Here's the ItemReader
:
@Bean(name = "myReader")
@StepScope
public MongoItemReader<TroublesomeModel> reader() {
Query query = new Query();
query.addCriteria(Criteria.where("processedAt").exists(false));
query.noCursorTimeout();
query.cursorBatchSize(1000);
MongoItemReader<TroublesomeModel> reader = new MongoItemReader<>();
reader.setTemplate(mongoTemplate);
reader.setTargetType(TroublesomeModel.class);
reader.setSaveState(false);
reader.setQuery(query);
return reader;
}
The ItemWriter
:
@Override
public void write(List<? extends TroublesomeModel> items) {
BulkOperations bulkOperations = mongoTemplate.bulkOps(BulkOperations.BulkMode.UNORDERED, TroublesomeModel.class);
for (TroublesomeModel item: items) {
item.setAsProcessed();
bulkOperations.updateMulti(
Query.query(Criteria.where("_id").is(item.getId())),
new Update().set("processedAt", item.getProcessedAt())
);
}
bulkOperations.execute();
}
@Bean(name = "myWriter")
@StepScope
public ItemWriter<TroublesomeModel> writer() {
return new BatchItemWriterConfig(mongoTemplate);
}
And the Job
and Step
configuration:
@Bean(name = "myStep")
public Step step(
@Qualifier("myReader") MongoItemReader<TroublesomeModel> myReader,
@Qualifier("myWriter") ItemWriter<? super TroublesomeModel> myWriter
) {
return stepBuilderFactory.get("step")
.<TroublesomeModel, TroublesomeModel>chunk(100) // has to be 100
.reader(myReader)
.writer(myWriter)
.throttleLimit(10)
.build();
}
@Bean(name = "myJob")
public Job myJob(@Qualifier("myStep") Step step) {
return jobBuilderFactory
.get(JOB_NAME)
.start(step)
.build();
}
Is my current logic just not feasible to implement or is there something I'm missing?
I figured out what the issue was, and it's caused by the way ItemReader
fetches new data.
I logged every query on the database and came upon this line:
{ find: "message", filter: { processedAt: { $exists: false } },
skip: 8190, limit: 10, batchSize: 1000, noCursorTimeout: true, $db: ...
The interaction between skip
and filter
causes data to be skipped because once an item has been processed (and marked as such in the database) it is no longer returned by the filter
-query.
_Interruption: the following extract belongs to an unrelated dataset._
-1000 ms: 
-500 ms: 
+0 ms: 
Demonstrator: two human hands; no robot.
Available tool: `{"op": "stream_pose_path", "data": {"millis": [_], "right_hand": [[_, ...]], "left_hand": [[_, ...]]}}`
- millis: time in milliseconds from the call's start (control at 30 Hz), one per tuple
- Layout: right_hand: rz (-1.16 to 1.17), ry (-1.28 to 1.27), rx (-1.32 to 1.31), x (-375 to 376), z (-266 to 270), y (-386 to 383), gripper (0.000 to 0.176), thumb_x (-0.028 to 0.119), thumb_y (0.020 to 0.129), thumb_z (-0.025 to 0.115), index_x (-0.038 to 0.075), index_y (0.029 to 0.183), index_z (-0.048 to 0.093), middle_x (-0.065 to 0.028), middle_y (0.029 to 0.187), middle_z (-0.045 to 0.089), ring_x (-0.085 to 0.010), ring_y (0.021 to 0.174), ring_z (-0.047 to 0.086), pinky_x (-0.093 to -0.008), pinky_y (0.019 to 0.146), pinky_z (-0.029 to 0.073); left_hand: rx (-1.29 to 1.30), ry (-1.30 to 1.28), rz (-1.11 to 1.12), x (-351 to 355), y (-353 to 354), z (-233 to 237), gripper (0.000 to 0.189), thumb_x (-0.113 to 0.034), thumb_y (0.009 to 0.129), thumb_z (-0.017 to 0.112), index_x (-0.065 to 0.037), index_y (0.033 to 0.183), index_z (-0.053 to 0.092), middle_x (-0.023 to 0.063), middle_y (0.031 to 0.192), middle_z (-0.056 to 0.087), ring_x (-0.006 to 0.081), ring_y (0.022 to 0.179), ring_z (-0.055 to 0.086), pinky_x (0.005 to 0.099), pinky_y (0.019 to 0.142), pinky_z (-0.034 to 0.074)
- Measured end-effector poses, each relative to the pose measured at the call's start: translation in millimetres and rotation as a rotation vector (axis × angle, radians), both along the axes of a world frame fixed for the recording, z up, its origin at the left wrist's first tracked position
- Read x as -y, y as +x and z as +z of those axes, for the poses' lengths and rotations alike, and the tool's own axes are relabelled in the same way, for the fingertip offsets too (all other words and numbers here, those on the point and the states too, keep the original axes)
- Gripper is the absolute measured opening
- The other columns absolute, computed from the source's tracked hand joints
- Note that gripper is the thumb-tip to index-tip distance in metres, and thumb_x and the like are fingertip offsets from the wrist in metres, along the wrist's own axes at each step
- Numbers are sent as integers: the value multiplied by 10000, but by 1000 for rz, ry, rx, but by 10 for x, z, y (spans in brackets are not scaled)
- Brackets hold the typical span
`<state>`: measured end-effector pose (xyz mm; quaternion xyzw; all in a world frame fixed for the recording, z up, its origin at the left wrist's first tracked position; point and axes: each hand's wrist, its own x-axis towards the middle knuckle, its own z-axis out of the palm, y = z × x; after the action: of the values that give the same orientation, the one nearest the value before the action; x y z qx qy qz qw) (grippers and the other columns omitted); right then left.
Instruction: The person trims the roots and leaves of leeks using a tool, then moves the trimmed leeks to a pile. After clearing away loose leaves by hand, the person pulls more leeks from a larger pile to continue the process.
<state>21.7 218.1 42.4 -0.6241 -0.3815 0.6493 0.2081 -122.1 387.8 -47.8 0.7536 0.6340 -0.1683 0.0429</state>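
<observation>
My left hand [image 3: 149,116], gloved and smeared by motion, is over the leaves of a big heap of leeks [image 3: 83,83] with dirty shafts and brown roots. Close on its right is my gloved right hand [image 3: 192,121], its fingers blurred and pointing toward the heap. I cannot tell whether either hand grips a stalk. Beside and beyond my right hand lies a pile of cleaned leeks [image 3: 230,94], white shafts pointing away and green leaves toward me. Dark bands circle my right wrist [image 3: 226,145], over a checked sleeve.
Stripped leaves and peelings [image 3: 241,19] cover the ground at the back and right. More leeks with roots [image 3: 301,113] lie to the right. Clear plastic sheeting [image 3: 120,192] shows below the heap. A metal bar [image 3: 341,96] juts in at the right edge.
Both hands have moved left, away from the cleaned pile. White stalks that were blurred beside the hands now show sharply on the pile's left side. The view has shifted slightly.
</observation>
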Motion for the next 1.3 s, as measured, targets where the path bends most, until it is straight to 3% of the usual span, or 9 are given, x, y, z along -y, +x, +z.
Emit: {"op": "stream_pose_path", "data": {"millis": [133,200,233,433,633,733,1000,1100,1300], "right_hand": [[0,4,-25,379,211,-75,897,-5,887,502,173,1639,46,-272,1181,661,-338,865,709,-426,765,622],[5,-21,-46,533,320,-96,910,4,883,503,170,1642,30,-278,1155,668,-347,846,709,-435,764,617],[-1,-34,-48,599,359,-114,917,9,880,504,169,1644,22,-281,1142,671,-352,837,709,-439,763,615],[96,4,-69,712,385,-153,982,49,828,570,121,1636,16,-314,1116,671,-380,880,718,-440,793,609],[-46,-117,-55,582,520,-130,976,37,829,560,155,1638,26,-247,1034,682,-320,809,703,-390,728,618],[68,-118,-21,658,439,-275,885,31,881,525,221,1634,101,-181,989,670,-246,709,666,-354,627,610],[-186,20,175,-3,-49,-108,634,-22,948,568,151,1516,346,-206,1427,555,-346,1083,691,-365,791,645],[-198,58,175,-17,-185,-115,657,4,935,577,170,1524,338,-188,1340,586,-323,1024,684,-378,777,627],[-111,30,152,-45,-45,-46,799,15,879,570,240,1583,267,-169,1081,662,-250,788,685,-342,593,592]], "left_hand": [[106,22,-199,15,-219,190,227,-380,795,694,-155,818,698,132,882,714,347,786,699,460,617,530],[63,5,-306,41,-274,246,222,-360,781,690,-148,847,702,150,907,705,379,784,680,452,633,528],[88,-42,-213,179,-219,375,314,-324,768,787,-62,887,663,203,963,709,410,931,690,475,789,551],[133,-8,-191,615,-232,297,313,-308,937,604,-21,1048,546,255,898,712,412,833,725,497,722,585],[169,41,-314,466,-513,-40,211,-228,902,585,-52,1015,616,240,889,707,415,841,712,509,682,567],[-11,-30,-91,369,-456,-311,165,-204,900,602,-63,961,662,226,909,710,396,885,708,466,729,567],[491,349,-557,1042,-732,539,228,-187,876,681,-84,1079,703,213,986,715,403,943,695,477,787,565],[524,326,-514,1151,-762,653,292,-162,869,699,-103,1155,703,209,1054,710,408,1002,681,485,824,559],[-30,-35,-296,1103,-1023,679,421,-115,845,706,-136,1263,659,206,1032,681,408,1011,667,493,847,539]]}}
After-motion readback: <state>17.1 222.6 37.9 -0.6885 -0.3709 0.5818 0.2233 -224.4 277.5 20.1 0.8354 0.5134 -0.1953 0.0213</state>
That means that when skip
is called on the query, it is skipping over unprocessed data since the processed data was excluded from the query.
The conclusion from this is that it is not possible to update the data while it is being processed.
The workaround I used was to remove the query parameter for processedAt
and create a new ItemProcessor
that checks if the item has been processed before passing it on to ItemWriter
. The efficiency of this is questionable. If you expect the query to return mostly data that is valid for processing (i.e. without the processedAt
field), then it's a good solution. If you expect a lot of data is going to be discarded because it already has a processedAt
flag, then you might want to look into other solutions (and please do share them if you figure something out).
This is what the ItemProcessor
looks like, nothing fancy:
public class MyItemProcessor implements ItemProcessor<TroublesomeModel, TroublesomeModel> {
@Override
public TroublesomeModel process(TroublesomeModel item) throws Exception {
if (item.getProcessedAt() != null) {
return null;
}
return item;
}
}
And since I am using BulkOperations
in my ItemWriter
which cannot handle empty lists, there needs to be a null check before entering it as well.
An alternative workaround would be to just execute the query as-is, with the processedAt
flag, set a reader.maxItemCount
to a low enough number (in my case 1000), and re-run the job inside a scheduler on repeat. This fits my use case since it's supposed to actively process data as it arrives. No data is duplicated and it doesn't cause any unnecessary data processing or lengthy database queries.